[PATCH v7 1/9] drm: Add a vendor-specific recovery method to drm device wedged uevent
Maxime Ripard
mripard at kernel.org
Thu Jul 31 13:01:18 UTC 2025
On Thu, Jul 31, 2025 at 04:43:46PM +0530, Riana Tauro wrote:
> Hi Maxim
>
> On 7/31/2025 3:02 PM, Maxime Ripard wrote:
> > Hi,
> >
> > On Wed, Jul 30, 2025 at 07:33:01PM +0530, Riana Tauro wrote:
> > > On 7/28/2025 3:57 PM, Riana Tauro wrote:
> > > > Address the need for a recovery method (firmware flash on Firmware errors)
> > > > introduced in the later patches of Xe KMD.
> > > > Whenever XE KMD detects a firmware error, a firmware flash is required to
> > > > recover the device to normal operation.
> > > >
> > > > The initial proposal to use 'firmware-flash' as a recovery method was
> > > > not applicable to other drivers and could cause multiple recovery
> > > > methods specific to vendors to be added.
> > > > To address this a more generic 'vendor-specific' method is introduced,
> > > > guiding users to refer to vendor specific documentation and system logs
> > > > for detailed vendor specific recovery procedure.
> > > >
> > > > Add a recovery method 'WEDGED=vendor-specific' for such errors.
> > > > Vendors must provide additional recovery documentation if this method
> > > > is used.
> > > >
> > > > It is the responsibility of the consumer to refer to the correct vendor
> > > > specific documentation and usecase before attempting a recovery.
> > > >
> > > > For example: If driver is XE KMD, the consumer must refer
> > > > to the documentation of 'Device Wedging' under 'Documentation/gpu/xe/'.
> > > >
> > > > Recovery script contributed by Raag.
> > > >
> > > > v2: fix documentation (Raag)
> > > > v3: add more details to commit message (Sima, Rodrigo, Raag)
> > > > add an example script to the documentation (Raag)
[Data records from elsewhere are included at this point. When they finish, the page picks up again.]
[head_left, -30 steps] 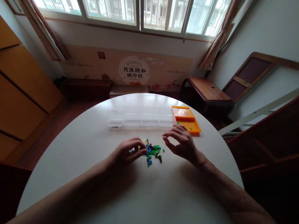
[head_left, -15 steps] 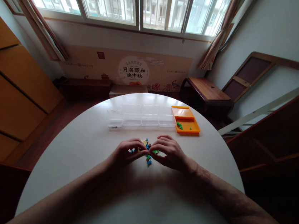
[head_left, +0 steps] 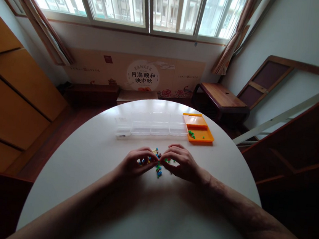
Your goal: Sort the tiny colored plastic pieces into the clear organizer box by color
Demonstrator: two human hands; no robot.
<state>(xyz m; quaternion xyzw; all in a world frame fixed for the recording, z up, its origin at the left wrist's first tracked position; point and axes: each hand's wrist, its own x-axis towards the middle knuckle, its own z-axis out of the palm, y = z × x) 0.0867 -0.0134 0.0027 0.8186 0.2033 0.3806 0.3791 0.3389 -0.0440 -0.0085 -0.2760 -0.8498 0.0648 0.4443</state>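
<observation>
Several small building bricks in blue, green, yellow and dark colours lie in a loose pile on the white table. Over the pile's left side my left hand is closed, thumb and fingers pinched together. From the right my right hand makes a similar pinch, its fingertips meeting those of my left hand. Whatever sits between the fingertips is too small to make out. Parts of the pile are hidden behind both hands.
Beyond the hands stands a row of clear plastic boxes. Joined to its right end is an orange tray with several green bricks in it. A wooden stool stands past the table's far right edge.
Both hands stay almost in place over the pile. The fingertips have shifted very slightly, and a few bricks under my right hand show differently.
</observation>
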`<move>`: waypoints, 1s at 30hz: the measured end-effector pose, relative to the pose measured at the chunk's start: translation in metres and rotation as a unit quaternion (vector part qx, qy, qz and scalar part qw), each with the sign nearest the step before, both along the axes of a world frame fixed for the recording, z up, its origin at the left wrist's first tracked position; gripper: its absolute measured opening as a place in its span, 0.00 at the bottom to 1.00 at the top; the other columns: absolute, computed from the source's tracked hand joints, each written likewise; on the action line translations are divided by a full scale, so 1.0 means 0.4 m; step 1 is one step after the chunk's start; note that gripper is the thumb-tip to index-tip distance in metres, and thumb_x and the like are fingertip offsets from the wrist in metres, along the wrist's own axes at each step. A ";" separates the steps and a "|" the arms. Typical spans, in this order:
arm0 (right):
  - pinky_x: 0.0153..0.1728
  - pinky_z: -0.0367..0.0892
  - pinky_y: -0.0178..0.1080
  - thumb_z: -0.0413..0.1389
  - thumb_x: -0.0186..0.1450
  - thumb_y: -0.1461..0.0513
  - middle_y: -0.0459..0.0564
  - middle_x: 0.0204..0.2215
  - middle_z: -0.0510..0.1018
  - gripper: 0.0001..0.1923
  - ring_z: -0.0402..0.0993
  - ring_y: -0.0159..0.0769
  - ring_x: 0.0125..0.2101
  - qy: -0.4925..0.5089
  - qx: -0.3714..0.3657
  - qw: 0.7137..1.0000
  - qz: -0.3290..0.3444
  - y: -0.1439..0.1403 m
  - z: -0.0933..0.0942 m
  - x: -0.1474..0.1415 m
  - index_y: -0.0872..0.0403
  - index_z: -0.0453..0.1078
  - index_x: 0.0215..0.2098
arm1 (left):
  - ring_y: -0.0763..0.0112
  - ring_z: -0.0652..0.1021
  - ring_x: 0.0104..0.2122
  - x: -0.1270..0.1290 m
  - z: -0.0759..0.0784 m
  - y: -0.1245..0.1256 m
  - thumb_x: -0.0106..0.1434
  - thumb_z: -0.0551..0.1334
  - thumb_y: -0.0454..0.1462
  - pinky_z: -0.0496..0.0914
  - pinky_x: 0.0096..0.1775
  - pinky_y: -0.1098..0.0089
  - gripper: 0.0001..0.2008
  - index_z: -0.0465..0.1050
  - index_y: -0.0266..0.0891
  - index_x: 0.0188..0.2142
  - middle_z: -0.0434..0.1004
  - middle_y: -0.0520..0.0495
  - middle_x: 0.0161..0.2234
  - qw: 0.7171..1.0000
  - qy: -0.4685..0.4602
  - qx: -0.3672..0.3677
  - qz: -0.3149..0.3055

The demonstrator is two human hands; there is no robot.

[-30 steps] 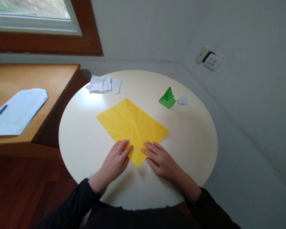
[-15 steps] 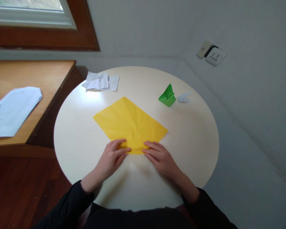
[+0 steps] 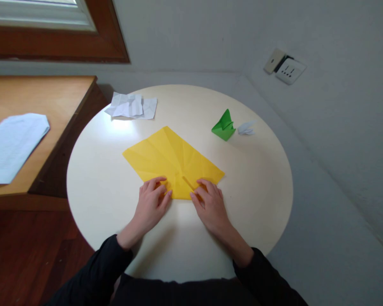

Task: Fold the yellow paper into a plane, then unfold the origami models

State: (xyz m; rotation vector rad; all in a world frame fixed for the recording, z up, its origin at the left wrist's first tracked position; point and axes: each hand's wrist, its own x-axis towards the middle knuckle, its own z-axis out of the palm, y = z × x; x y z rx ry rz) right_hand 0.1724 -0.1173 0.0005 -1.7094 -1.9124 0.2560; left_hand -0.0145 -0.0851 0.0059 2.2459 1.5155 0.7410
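Hands flank the near folded edge of the yellow paper; left hand and right hand press flat, fingers spread. Paper stretches far-left to right across the worktop; both hands lie equally near.

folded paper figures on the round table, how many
2: a green figure at the far right of the round table, and a small white figure just right of it.

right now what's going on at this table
A person sits at a round white table folding a yellow paper. Both hands press on its near edge, where the corner is folded up: the left hand at the left, the right hand at the right. A green folded figure, a small white one and a creased white sheet lie farther back.
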 end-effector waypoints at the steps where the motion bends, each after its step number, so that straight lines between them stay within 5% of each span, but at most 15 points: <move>1: 0.43 0.62 0.48 0.50 0.64 0.62 0.55 0.43 0.73 0.09 0.67 0.45 0.47 -0.004 -0.001 1.000 -0.006 0.001 0.000 -0.003 0.53 0.67 0.26 | 0.58 0.69 0.44 0.001 0.000 -0.001 0.63 0.54 0.39 0.65 0.45 0.54 0.12 0.65 0.39 0.24 0.70 0.42 0.46 1.000 0.005 0.002 0.004; 30: 0.37 0.62 0.47 0.49 0.64 0.62 0.55 0.39 0.72 0.10 0.65 0.45 0.39 -0.052 0.037 0.997 -0.030 0.021 -0.017 -0.012 0.52 0.65 0.25 | 0.59 0.68 0.40 0.012 -0.014 0.011 0.61 0.55 0.36 0.66 0.41 0.56 0.07 0.66 0.40 0.26 0.69 0.42 0.44 0.996 0.065 0.057 0.013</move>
> > > > v4: use consistent naming (Raag)
> > > > v5: fix commit message
> > > >
> > > > Cc: André Almeida <andrealmeid at igalia.com>
> > > > Cc: Christian König <christian.koenig at amd.com>
> > > > Cc: David Airlie <airlied at gmail.com>
> > > > Cc: Simona Vetter <simona.vetter at ffwll.ch>
> > > > Co-developed-by: Raag Jadav <raag.jadav at intel.com>
> > > > Signed-off-by: Raag Jadav <raag.jadav at intel.com>
> > > > Signed-off-by: Riana Tauro <riana.tauro at intel.com>
> > > > Reviewed-by: Rodrigo Vivi <rodrigo.vivi at intel.com>
> > >
> > > This patch needs an ack from drm to be merged.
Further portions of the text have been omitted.